Afzal Asif, Ansari Zahid, Alshahrani Saad, Raj Arun K, Saheer Kuruniyan Mohamed, Ahamed Saleel C, Nisar Kottakkaran Sooppy
Department of Mechanical Engineering, P. A. College of Engineering (Affiliated to Visvesvaraya Technological University, Belagavi), Mangaluru, India.
Electrical Engineering Section, University Polytechnic, Aligarh Muslim University, Aligarh, India.
Results Phys. 2021 Oct;29:104639. doi: 10.1016/j.rinp.2021.104639. Epub 2021 Aug 21.
In this work, the partitioning clustering of COVID-19 data using c-Means (cM) and Fuzy c-Means (Fc-M) algorithms is carried out. Based on the data available from January 2020 with respect to location, i.e., longitude and latitude of the globe, the confirmed daily cases, recoveries, and deaths are clustered. In the analysis, the maximum cluster size is treated as a variable and is varied from 5 to 50 in both algorithms to find out an optimum number. The performance and validity indices of the clusters formed are analyzed to assess the quality of clusters. The validity indices to understand all the COVID-19 clusters' quality are analysed based on the Zahid SC (Separation Compaction) index, Xie-Beni Index, Fukuyama-Sugeno Index, Validity function, PC (performance coefficient), and CE (entropy) indexes. The analysis results pointed out that five clusters were identified as a major centroid where the pandemic looks concentrated. Additionally, the observations revealed that mainly the pandemic is distributed easily at any global location, and there are several centroids of COVID-19, which primarily act as epicentres. However, the three main COVID-19 clusters identified are 1) cases with value <50,000, 2) cases with a value between 0.1 million to 2 million, and 3) cases above 2 million. These centroids are located in the US, Brazil, and India, where the rest of the small clusters of the pandemic look oriented. Furthermore, the Fc-M technique seems to provide a much better cluster than the c-M algorithm.

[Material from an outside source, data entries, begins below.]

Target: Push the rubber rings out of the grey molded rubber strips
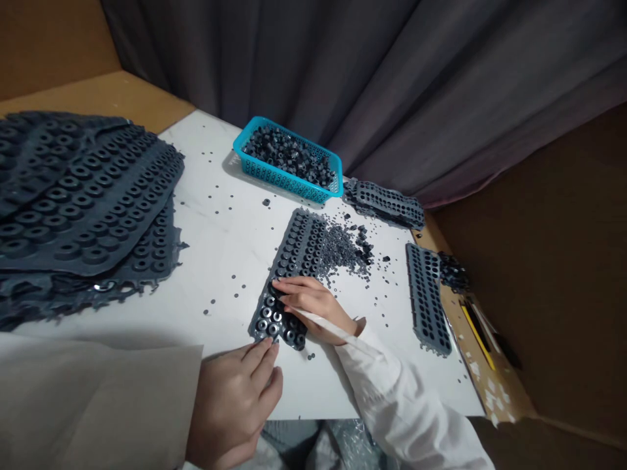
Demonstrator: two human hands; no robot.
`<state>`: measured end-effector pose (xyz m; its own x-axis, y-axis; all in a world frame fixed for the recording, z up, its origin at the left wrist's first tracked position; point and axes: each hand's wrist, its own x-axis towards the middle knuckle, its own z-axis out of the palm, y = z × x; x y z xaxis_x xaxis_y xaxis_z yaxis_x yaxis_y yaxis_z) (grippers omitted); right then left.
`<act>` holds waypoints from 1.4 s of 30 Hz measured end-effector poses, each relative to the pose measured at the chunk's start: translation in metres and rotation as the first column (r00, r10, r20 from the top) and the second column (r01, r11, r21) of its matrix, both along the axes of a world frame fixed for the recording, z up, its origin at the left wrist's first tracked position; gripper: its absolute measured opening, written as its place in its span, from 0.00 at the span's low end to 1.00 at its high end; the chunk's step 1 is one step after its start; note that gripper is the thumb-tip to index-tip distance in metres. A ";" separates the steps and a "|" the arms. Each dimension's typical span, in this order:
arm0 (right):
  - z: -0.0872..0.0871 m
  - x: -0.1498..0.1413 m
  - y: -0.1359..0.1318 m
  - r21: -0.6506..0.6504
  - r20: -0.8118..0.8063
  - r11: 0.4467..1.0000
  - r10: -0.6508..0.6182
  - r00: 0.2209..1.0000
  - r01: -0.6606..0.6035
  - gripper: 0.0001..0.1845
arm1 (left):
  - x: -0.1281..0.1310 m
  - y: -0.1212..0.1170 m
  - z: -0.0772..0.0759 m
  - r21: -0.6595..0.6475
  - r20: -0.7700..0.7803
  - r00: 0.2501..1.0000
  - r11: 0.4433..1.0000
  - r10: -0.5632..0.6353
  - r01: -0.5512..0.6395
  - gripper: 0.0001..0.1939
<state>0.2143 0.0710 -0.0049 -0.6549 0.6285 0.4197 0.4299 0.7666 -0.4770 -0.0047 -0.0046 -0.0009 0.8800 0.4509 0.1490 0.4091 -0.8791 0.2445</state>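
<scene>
A dark grey moulded rubber sheet (287, 274) with rows of raised ring-shaped parts lies at a slant on the white table. At its near edge, my left hand (240, 391) has its fingertips pressed on the corner, the thumb close below them. My right hand (313, 307) is closed around a slim white stick-like tool (328, 324) and rests over the sheet's near half. The tool's tip is hidden by my fingers, so I cannot tell what it touches. Beside the sheet spreads a pile of tiny dark discs (340, 248), with some chunkier black pieces on its far side.
A large stack of similar ringed sheets (93, 196) fills the left. At the back stands a blue basket (289, 179) holding many small black parts. Perforated sheets lie stacked (386, 202) and singly (427, 297) on the right. A yellow-handled cutter (476, 333) lies beyond the table's right edge.
</scene>
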 end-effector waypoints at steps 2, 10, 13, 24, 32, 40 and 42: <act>-0.001 -0.001 0.001 0.065 0.053 0.998 -0.023 0.998 0.020 0.07 | 0.000 -0.001 -0.001 -0.004 -0.008 1.000 1.000 0.003 -0.003 0.22; 0.002 0.018 0.011 0.083 -0.143 0.900 -0.414 0.899 0.428 0.09 | -0.001 -0.004 -0.008 -0.038 0.039 0.999 0.999 0.028 -0.027 0.21; 0.006 0.018 0.007 -0.127 -0.271 0.873 -0.487 0.830 0.471 0.06 | -0.001 -0.001 -0.006 -0.011 0.075 0.997 0.999 0.034 -0.033 0.20; 0.000 -0.003 -0.009 -0.099 -0.223 0.993 -0.079 0.972 0.058 0.08 | 0.009 0.012 0.015 -0.077 -0.011 0.999 0.997 0.031 -0.031 0.14; 0.000 0.000 -0.007 -0.070 -0.211 0.997 -0.049 0.976 0.035 0.07 | 0.006 0.008 0.004 -0.037 0.070 0.995 0.997 0.069 -0.066 0.17; -0.004 0.002 -0.001 0.102 0.000 0.995 -0.007 1.000 0.007 0.05 | 0.004 0.008 0.001 -0.015 0.037 0.999 1.000 0.022 -0.021 0.17; -0.001 0.001 0.000 0.183 0.120 0.982 0.011 0.993 -0.033 0.05 | 0.003 0.008 0.000 -0.028 0.040 0.999 1.000 0.008 -0.007 0.18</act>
<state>0.2150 0.0709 -0.0063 -0.7193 0.5323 0.4464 0.4568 0.8465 -0.2734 -0.0018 0.0036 -0.0009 0.8703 0.4619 0.1709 0.4049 -0.8686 0.2855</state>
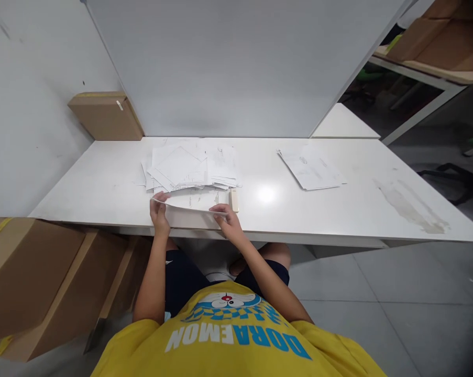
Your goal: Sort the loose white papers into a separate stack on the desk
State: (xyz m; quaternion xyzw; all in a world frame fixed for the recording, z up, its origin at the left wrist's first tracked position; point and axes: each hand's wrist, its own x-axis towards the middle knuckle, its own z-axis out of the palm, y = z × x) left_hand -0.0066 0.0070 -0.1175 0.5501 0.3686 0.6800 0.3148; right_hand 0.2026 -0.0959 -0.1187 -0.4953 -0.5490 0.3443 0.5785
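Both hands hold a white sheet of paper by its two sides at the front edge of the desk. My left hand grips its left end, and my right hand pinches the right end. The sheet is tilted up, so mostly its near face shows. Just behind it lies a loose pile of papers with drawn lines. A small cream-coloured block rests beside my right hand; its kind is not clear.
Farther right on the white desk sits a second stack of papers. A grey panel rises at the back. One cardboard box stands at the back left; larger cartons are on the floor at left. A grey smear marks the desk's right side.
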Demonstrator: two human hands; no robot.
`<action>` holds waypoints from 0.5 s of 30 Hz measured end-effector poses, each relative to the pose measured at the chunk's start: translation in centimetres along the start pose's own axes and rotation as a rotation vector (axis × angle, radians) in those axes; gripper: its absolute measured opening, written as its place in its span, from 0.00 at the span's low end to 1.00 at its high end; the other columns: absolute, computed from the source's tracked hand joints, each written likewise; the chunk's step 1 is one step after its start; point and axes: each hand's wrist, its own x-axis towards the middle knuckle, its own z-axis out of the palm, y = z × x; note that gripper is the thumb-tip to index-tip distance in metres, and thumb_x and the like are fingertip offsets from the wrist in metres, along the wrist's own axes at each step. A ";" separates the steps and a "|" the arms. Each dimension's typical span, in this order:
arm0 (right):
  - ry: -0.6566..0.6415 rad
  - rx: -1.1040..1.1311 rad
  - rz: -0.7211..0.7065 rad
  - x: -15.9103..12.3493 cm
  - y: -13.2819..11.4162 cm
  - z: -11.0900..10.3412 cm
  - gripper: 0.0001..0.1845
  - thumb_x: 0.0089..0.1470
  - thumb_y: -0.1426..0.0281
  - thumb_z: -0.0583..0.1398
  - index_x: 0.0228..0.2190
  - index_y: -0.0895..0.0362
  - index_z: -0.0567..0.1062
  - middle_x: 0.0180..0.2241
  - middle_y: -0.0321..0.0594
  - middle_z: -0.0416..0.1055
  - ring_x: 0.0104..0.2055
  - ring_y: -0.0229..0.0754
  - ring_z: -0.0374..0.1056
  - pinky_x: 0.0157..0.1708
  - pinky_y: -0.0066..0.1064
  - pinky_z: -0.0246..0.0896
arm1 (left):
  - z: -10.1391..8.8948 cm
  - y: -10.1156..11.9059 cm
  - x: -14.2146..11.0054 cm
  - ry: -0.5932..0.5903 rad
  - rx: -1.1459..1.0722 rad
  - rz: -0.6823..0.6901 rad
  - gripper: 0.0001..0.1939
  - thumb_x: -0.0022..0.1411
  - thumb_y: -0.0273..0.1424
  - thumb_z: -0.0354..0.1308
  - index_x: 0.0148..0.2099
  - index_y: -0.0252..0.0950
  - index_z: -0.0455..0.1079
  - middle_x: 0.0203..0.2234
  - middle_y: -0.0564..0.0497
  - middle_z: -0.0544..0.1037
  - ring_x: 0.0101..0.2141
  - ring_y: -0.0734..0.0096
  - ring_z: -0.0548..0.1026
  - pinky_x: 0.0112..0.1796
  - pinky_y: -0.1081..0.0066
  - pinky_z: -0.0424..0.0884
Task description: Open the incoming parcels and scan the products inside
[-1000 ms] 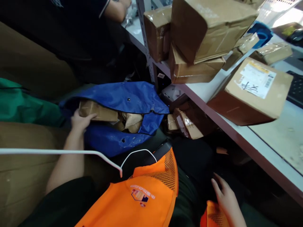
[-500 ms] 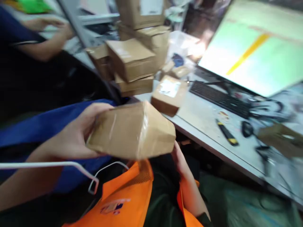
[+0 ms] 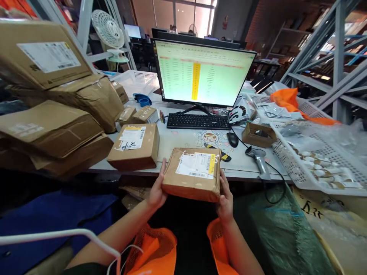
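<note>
Between my two hands is a brown cardboard box [image 3: 174,168] with a torn white and yellow shipping label facing up. My left hand [image 3: 157,193] grips its left side and my right hand [image 3: 225,200] its right side. The box is at the front edge of the desk [image 3: 177,143]; whether it rests there or hangs just off it, I cannot tell. Its far edge partly covers a black and yellow box cutter [image 3: 226,157]. Left of it sits another labelled cardboard box [image 3: 149,149] with black handwriting on it.
Stacked cartons [image 3: 97,99] crowd the left. Behind stand a monitor [image 3: 177,76], a keyboard [image 3: 197,121] and a mouse [image 3: 232,139]. A barcode scanner [image 3: 262,166], an open small box [image 3: 258,136] and a white basket [image 3: 298,168] of small items are on the right.
My view has swung right to face the monitor. The box, earlier tilted and held in front of my body at the left, is now level at the desk edge with its label up.
</note>
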 end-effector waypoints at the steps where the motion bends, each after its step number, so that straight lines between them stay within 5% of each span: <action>1: -0.006 -0.026 -0.041 0.3 0.2 0.3 0.27 0.68 0.49 0.55 0.64 0.39 0.71 0.74 0.35 0.53 0.77 0.58 0.45 0.74 0.63 0.41 | 0.3 0.0 0.8 0.055 -0.022 -0.028 0.47 0.54 0.65 0.59 0.72 0.54 0.65 0.67 0.53 0.70 0.70 0.48 0.62 0.70 0.52 0.61; 7: 0.012 -0.090 -0.064 2.4 2.2 3.0 0.29 0.69 0.48 0.51 0.64 0.46 0.66 0.74 0.44 0.52 0.77 0.58 0.46 0.72 0.63 0.47 | -2.0 1.9 3.6 0.061 0.055 -0.122 0.46 0.48 0.56 0.69 0.67 0.46 0.71 0.60 0.48 0.78 0.66 0.40 0.67 0.67 0.50 0.67; 11: -0.216 -0.223 0.081 2.3 3.0 5.4 0.33 0.67 0.49 0.56 0.66 0.50 0.66 0.72 0.51 0.58 0.75 0.57 0.52 0.72 0.59 0.50 | -4.9 4.1 3.4 0.306 0.184 0.077 0.43 0.50 0.51 0.64 0.68 0.45 0.71 0.61 0.49 0.77 0.68 0.42 0.65 0.69 0.52 0.63; 15: -0.434 -0.386 0.067 5.0 3.2 4.6 0.25 0.67 0.53 0.59 0.60 0.50 0.75 0.67 0.47 0.67 0.72 0.56 0.59 0.72 0.59 0.50 | -7.2 6.6 2.2 0.401 0.355 0.294 0.40 0.52 0.43 0.60 0.69 0.51 0.68 0.66 0.55 0.71 0.70 0.45 0.62 0.71 0.52 0.60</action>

在这项工作中,使用c均值(cM)和模糊c均值(Fc-M)算法对新冠肺炎数据进行了划分聚类。基于2020年1月以来全球各地的经度和纬度数据,对每日确诊病例、康复病例和死亡病例进行聚类。在分析中,将最大聚类大小视为一个变量,在两种算法中均从5变化到50,以找出最优数量。对形成的聚类的性能和有效性指标进行分析,以评估聚类的质量。基于扎希德SC(分离紧致性)指数、谢-贝尼指数、福山-菅野指数、有效性函数、性能系数(PC)和熵(CE)指数,分析用于理解所有新冠肺炎聚类质量的有效性指标。分析结果指出,五个聚类被确定为大流行似乎集中的主要质心。此外,观察结果显示,大流行主要容易在全球任何地点传播,并且有几个新冠肺炎质心,它们主要充当疫情中心。然而,确定的三个主要新冠肺炎聚类是:1)病例数<50000的聚类,2)病例数在10万至200万之间的聚类,以及3)病例数超过200万的聚类。这些质心位于美国、巴西和印度,大流行的其他小聚类似乎都指向这些地方。此外,Fc-M技术似乎比c-M算法提供了更好的聚类。